Reproduce the whole listing that follows, character for character, and drop the images.
Start of Recorded information
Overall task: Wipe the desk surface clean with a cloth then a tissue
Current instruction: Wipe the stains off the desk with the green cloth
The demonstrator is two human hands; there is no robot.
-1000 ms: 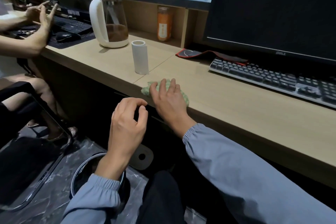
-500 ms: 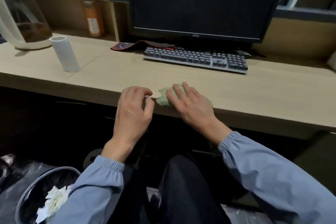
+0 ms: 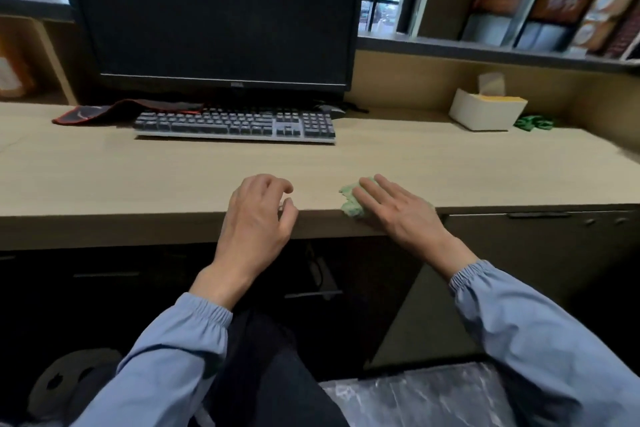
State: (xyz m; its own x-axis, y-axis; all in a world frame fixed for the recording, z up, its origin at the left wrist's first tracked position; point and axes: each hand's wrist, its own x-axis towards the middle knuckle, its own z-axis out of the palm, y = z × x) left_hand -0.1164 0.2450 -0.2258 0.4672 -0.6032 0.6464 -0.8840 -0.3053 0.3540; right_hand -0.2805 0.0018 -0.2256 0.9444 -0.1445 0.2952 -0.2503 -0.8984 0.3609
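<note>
At the desk (image 3: 138, 177) edge, cloth (image 3: 349, 199) under my right hand (image 3: 398, 211)
fingers (image 3: 372, 194) straight, pressing it; left hand (image 3: 258, 218) loosely curled, empty

Your cloth (image 3: 349, 199) is pale mint green, and the desk (image 3: 138, 177) is light beige with a fine wood grain. Your sleeves (image 3: 166, 357) are soft grey-blue and your trousers (image 3: 277, 374) near black. The monitor (image 3: 214, 10) is black. The keyboard (image 3: 235, 125) has dark grey keys on a silver-grey base. The mouse mat (image 3: 93, 113) is black with a red edge. The tissue box (image 3: 485, 113) is white with a yellow top, and the small item (image 3: 533, 122) by it is bright green. The floor (image 3: 415, 402) is marbled grey and white.
</note>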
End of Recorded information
* Task result *
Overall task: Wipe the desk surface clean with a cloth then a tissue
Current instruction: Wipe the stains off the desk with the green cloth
The demonstrator is two human hands; there is no robot.
-1000 ms: 
-500 ms: 
+0 ms: 
State: (xyz m; its own x-axis, y-axis; all in a world frame fixed for the recording, z up, its origin at the left wrist's first tracked position; point and axes: each hand's wrist, its own x-axis towards the middle knuckle, its own z-axis out of the palm, y = z × x) left_hand -0.1164 0.2450 -0.2258 0.4672 -0.6032 0.6464 -0.8840 -0.3053 0.3540; right_hand -0.2805 0.0018 -0.2256 0.9444 -0.1445 0.2952 -0.2503 -0.8984 0.3609
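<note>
At the desk (image 3: 138, 177) edge, cloth (image 3: 349, 199) under my right hand (image 3: 398, 211)
fingers (image 3: 372, 194) straight, pressing it; left hand (image 3: 258, 218) loosely curled, empty

Your cloth (image 3: 349, 199) is pale mint green, and the desk (image 3: 138, 177) is light beige with a fine wood grain. Your sleeves (image 3: 166, 357) are soft grey-blue and your trousers (image 3: 277, 374) near black. The monitor (image 3: 214, 10) is black. The keyboard (image 3: 235, 125) has dark grey keys on a silver-grey base. The mouse mat (image 3: 93, 113) is black with a red edge. The tissue box (image 3: 485, 113) is white with a yellow top, and the small item (image 3: 533, 122) by it is bright green. The floor (image 3: 415, 402) is marbled grey and white.
</note>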

This is the complete answer to the exercise.